▶ **Prompt**
Exactly as written, restate the material below from its first line through the line containing "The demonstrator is", and stop there.

▶ **Exercise data**
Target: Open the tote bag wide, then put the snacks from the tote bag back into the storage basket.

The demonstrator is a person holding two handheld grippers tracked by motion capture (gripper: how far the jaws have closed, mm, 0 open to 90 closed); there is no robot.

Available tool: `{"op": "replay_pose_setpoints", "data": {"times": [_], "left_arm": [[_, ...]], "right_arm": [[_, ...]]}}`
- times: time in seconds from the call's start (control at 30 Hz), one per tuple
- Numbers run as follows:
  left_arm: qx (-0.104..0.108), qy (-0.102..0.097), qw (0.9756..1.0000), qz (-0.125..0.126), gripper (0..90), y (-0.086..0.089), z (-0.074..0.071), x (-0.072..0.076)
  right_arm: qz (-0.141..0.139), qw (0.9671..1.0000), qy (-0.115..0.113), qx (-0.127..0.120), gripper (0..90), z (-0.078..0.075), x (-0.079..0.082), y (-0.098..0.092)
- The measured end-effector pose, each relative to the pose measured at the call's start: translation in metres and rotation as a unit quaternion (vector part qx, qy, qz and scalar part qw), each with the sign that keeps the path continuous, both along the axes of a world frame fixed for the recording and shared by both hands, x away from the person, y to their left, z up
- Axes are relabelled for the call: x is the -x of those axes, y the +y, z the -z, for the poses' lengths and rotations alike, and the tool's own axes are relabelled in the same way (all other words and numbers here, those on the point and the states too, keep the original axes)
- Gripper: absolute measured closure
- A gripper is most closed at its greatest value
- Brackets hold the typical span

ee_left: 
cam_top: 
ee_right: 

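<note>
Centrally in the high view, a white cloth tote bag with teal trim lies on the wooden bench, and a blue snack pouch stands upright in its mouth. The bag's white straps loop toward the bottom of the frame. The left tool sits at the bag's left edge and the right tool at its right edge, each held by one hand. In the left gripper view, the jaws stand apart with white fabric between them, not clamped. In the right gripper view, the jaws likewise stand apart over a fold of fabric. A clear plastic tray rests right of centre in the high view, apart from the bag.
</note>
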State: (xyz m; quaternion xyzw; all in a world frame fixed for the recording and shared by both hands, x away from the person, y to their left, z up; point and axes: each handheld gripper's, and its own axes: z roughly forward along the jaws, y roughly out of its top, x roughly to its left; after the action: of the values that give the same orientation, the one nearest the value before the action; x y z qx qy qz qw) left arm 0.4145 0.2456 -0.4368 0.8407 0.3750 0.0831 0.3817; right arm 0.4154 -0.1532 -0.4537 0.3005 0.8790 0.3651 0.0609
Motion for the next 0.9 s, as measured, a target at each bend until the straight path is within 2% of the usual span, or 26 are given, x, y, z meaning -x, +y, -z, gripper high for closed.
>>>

▶ **Solution for this exercise**
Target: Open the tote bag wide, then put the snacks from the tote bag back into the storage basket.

The demonstrator is a person holding two handheld grippers tracked by motion capture (gripper: how far the jaws have closed, mm, 0 open to 90 closed); there is no robot.

This completes the response.